An exact copy of each line below is needed, with no images in it.
──────────
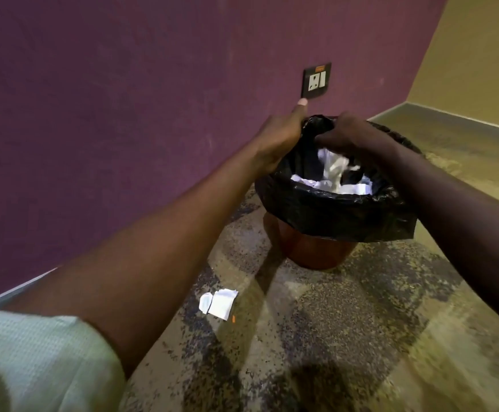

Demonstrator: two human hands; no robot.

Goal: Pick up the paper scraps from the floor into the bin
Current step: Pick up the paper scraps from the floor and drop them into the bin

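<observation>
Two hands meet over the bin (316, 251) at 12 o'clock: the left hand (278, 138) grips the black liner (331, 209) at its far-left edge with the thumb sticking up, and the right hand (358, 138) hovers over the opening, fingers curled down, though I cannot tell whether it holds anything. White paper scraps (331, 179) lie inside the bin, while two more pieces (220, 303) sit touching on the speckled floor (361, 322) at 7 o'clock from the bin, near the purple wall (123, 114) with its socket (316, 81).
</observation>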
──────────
### Written response
Demonstrator: two human hands; no robot.

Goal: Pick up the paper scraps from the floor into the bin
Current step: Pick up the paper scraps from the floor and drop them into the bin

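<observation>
Two hands meet over the bin (316, 251) at 12 o'clock: the left hand (278, 138) grips the black liner (331, 209) at its far-left edge with the thumb sticking up, and the right hand (358, 138) hovers over the opening, fingers curled down, though I cannot tell whether it holds anything. White paper scraps (331, 179) lie inside the bin, while two more pieces (220, 303) sit touching on the speckled floor (361, 322) at 7 o'clock from the bin, near the purple wall (123, 114) with its socket (316, 81).
</observation>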

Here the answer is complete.